Philadelphia, PA, June 6, 2014 Scientists have identified four biomarkers that may help resolve the difficult differential diagnosis between malignant pleural mesothelioma (MPM) and non-cancerous pleural tissue with reactive mesothelial proliferations (RMPs). This is a frequent differential diagnostic problem in pleural biopsy samples taken from patients with clinical suspicion of MPM. The ability to make more accurate diagnoses earlier may facilitate improved patient outcomes. This new study appears in the Journal of Molecular Diagnostics.

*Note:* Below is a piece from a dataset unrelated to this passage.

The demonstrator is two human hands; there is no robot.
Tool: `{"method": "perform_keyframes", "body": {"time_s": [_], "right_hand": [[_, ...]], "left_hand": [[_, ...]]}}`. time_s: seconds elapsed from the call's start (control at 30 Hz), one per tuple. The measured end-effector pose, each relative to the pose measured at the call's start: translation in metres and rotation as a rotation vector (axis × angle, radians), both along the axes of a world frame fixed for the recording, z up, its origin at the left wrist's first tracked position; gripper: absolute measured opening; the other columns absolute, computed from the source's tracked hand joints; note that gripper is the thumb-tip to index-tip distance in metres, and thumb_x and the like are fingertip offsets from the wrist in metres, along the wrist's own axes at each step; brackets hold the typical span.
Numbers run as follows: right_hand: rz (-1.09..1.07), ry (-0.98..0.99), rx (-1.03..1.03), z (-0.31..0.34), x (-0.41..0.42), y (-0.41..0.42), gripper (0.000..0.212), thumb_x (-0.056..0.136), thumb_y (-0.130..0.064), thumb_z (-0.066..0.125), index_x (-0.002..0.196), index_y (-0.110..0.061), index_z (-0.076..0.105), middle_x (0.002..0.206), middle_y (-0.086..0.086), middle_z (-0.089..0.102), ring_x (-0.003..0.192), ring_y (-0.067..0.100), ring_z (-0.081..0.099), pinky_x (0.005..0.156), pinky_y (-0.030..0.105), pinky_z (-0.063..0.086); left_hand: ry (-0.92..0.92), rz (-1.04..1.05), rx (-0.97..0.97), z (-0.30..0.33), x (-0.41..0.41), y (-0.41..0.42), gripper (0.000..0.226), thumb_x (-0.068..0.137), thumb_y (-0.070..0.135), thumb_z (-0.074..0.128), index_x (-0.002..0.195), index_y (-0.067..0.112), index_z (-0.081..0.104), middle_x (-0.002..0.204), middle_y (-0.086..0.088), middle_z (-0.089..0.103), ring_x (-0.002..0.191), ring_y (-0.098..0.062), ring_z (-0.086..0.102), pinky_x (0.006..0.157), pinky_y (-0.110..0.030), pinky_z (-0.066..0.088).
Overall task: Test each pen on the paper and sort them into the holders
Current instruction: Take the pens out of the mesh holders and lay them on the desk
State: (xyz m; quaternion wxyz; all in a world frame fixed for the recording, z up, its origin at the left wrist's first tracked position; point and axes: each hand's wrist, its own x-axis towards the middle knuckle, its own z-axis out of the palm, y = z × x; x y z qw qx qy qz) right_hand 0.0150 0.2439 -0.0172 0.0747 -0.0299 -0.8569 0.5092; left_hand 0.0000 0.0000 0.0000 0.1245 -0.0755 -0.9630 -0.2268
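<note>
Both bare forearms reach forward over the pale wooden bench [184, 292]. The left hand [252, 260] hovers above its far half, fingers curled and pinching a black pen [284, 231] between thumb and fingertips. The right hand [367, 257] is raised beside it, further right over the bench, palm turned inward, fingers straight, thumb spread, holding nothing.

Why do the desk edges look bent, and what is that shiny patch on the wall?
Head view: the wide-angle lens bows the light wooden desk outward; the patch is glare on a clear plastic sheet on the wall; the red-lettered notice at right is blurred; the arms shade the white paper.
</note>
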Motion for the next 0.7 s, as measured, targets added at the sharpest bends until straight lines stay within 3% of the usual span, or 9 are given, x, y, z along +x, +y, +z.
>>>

"Our goal was to identify microRNAs (miRNAs) that can aid in the differential diagnosis of MPM from RMPs," says lead investigator Eric Santoni-Rugiu, MD, PhD, of the Laboratory of Molecular Pathology at the Department of Pathology of Rigshospitalet, Copenhagen University Hospital, Copenhagen, Denmark. miRNAs, which are small, non-coding RNA strands composed of approximately 22 nucleotides, have been shown to be potential diagnostic, prognostic, and predictive markers in other cancers.
After screening 742 miRNAs, the investigators identified miR-126, miR-143, miR-145, and miR-652 as the best candidates to diagnose MPM. Using results from these four miRNAs, tissue samples from patients with known outcomes could be classified as MPM or non-cancerous with an accuracy of 0.94, sensitivity of 0.95, and specificity of 0.93. Further, an association between miRNA levels and patient survival could be made.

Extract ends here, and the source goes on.